=== What this task involves ===
The task here is to set down every line of the listing exactly.

== Information shown

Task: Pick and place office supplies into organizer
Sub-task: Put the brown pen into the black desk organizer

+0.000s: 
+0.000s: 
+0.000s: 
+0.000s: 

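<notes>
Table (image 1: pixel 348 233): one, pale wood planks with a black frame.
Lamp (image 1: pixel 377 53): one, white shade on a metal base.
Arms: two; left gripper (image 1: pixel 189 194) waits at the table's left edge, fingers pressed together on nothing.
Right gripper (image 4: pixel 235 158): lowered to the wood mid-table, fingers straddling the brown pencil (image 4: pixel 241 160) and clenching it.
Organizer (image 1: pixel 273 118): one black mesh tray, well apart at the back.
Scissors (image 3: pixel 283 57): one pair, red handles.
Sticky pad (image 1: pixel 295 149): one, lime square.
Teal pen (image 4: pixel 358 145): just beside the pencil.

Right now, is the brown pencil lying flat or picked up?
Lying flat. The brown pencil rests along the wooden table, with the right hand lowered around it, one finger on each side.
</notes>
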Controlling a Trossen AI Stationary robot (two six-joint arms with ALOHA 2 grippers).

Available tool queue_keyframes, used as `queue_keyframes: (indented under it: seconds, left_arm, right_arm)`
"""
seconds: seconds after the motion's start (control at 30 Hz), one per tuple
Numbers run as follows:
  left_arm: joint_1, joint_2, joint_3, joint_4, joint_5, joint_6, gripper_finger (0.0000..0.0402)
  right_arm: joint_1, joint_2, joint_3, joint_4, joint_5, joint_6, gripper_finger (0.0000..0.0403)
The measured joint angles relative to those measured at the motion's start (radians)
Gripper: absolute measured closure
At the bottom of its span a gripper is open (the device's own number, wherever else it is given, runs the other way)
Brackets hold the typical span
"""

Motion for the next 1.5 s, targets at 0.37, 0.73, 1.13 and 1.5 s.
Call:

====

=== Solution below ===
Task: Pick and place office supplies into organizer
Sub-task: Put the brown pen into the black desk organizer

+0.000s: 
+0.000s: 
+0.000s: 
+0.000s: 

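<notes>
Table (image 1: pixel 348 233): one, pale wood planks with a black frame.
Lamp (image 1: pixel 377 53): one, white shade on a metal base.
Arms: two; left gripper (image 1: pixel 189 194) waits at the table's left edge, fingers pressed together on nothing.
Right gripper (image 4: pixel 235 158): lowered to the wood mid-table, fingers straddling the brown pencil (image 4: pixel 241 160) and clenching it.
Organizer (image 1: pixel 273 118): one black mesh tray, well apart at the back.
Scissors (image 3: pixel 283 57): one pair, red handles.
Sticky pad (image 1: pixel 295 149): one, lime square.
Teal pen (image 4: pixel 358 145): just beside the pencil.

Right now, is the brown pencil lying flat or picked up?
Lying flat. The brown pencil rests along the wooden table, with the right hand lowered around it, one finger on each side.
</notes>
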Controlling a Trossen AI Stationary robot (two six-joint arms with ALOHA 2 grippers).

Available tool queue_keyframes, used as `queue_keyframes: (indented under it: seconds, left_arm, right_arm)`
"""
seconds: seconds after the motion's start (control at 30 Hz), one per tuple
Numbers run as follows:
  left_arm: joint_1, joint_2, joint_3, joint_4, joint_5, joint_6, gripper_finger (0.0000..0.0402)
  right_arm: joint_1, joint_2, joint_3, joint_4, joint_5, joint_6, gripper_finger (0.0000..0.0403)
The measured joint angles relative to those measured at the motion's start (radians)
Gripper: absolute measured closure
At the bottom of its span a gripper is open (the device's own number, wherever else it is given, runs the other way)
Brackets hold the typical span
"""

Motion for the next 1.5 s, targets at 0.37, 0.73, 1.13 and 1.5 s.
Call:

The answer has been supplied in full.